Experts from China and Japan concluded on Monday a six-day joint excavation of abandoned wartime chemical weapons in Ning'an City, northeast China's Heilongjiang Province.
A total of 689 shells and bombs were unearthed, of which 210 were confirmed to be Japanese chemical weapons abandoned after World War II.
The identified weapons have been confirmed to be filled with mustard gas, lewisite, phosgene and other toxins.
The weapons had been sealed and placed in temporary storage, awaiting final destruction, according to the office in charge of abandoned weapons at China's Foreign Ministry
Chinese official statistics show Japan abandoned at least 2 million tons of chemical weapons at about 40 sites in 15 provinces at the end of World War II, most of them in the three northeast provinces of Heilongjiang, Jilin and Liaoning.
In the past nine years, China and Japan have worked together to investigate, excavate, retrieve and pack the dumped weapons.
So far 37,499 chemical weapons and 200 tons of contaminated items have been collected, but none have been destroyed.
"We are rather dissatisfied with Japan's slow pace of disposal, " said Liu Yiren, director of the Japanese abandoned chemical weapons disposal office under China's Foreign Ministry.
Liu stressed that the weapons, some still lethal or toxic after decades, remained a threat nationwide, noting that leakages involving injury or death have occurred.
One person died and 43 were injured in Qiqihar, Heilongjiang, in one such incident last August.

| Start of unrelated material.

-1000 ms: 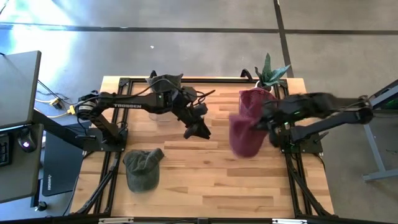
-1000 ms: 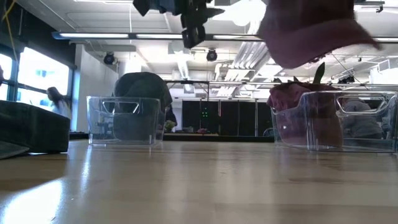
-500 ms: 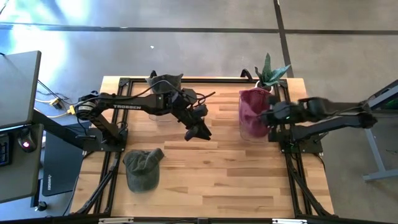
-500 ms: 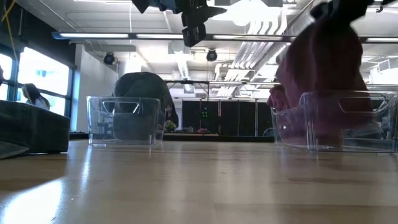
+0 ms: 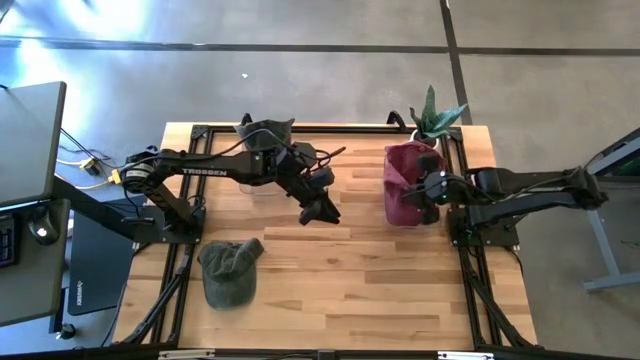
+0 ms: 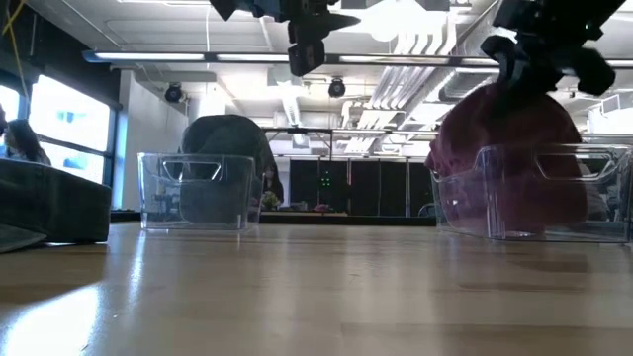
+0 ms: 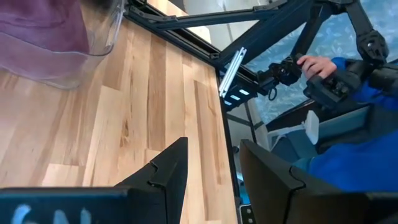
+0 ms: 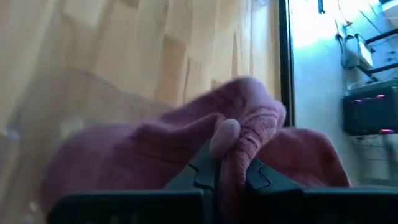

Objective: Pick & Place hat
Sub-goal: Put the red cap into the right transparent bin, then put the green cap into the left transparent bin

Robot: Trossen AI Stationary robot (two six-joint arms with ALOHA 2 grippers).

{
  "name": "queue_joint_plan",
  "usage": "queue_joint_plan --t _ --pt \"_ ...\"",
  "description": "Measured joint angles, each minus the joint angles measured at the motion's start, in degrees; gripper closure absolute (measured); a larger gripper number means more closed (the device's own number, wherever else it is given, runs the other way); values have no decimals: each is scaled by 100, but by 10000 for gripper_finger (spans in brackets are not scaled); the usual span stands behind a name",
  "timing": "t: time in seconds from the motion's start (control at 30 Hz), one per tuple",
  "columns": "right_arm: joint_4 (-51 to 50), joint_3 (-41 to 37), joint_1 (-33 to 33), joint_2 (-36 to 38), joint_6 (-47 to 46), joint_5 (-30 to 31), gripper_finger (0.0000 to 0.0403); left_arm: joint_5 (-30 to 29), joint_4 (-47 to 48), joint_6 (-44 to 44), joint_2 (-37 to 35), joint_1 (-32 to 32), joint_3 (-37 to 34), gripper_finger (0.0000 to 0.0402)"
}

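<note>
A maroon hat (image 5: 403, 188) sits in the clear bin (image 6: 593, 198) on the table's right side, on top of more maroon cloth. My right gripper (image 5: 427, 190) is above that bin, shut on the hat (image 8: 186, 143). An olive green hat (image 5: 228, 270) lies flat on the table near the left front. Another dark green hat (image 6: 223, 158) sits in the clear left bin (image 6: 158, 198) at the far side. My left gripper (image 5: 318, 209) hangs open over the table's middle (image 7: 211, 168), high above the wood. My right gripper pinches a raised fold of the maroon hat's cloth (image 8: 233, 134) between its two fingers (image 8: 200, 169). It comes from above, pointing down into the bin (image 6: 542, 59). The hat bulges below the fingers, its lower part inside the bin.
A potted plant (image 5: 434, 118) stands at the far right corner behind the right bin. Black frame rails (image 5: 470, 270) run along both table sides. Bare wood (image 5: 350, 280) lies between the bins and the near edge. A person's hand (image 7: 314, 65) and blue sleeve show beyond the table.
My right gripper, staying shut on the maroon hat, has carried it from above the table's right middle toward the far right and down. The hat hung clear before; now it sits in the right bin. My left arm has kept still.
</note>
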State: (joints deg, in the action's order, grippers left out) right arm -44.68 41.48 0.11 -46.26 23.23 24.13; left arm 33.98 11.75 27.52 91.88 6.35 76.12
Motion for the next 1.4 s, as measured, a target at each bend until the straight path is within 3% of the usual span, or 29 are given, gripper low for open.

More than 50 bombs, including chemical weapons, were found last month in a village near the same city.
More than 2,000 Chinese have fallen victim to Japan's abandoned chemical weapons, killed by leading toxic gas while working at construction sites or on other occasions, according to China's Foreign Ministry.
"The facts have proved again we have come to a situation where no more delays can be tolerated," Liu said.
China and Japan have agreed to build a disposal facility for the destruction of retrieved chemical weapons in Ha'erba Ridge of Dunhua City, Jilin Province, neighboring Heilongjiang, where 670,000 chemical weapons have been confirmed dumped by Japanese troops.
So far Japan has not disclosed any detailed information about where they abandoned or buried their weapons, making it difficult for China to trace and remove them.
The lack of information has also led to incidents.
China and Japan joined the United Nations Chemical Weapons Convention in 1997. Two years later, they signed a memorandum, in which Japan admitted that it had abandoned a large amount of chemical weapons in China at the end of World War II.
Under the memorandum, Japan is obliged to remove the weapons by April 2007 and provide all necessary funds, equipment and personnel for their retrieval and destruction.
However, the Japanese government has asked for an extension of the disposal deadline to April 2012.
"Judging from Japan's current pace of weapons disposal, we can't be too optimistic about complete destruction by 2012," Liu said.
At the request of the Chinese government, Japan sent more than 20 experts Wednesday to the Ning'an site.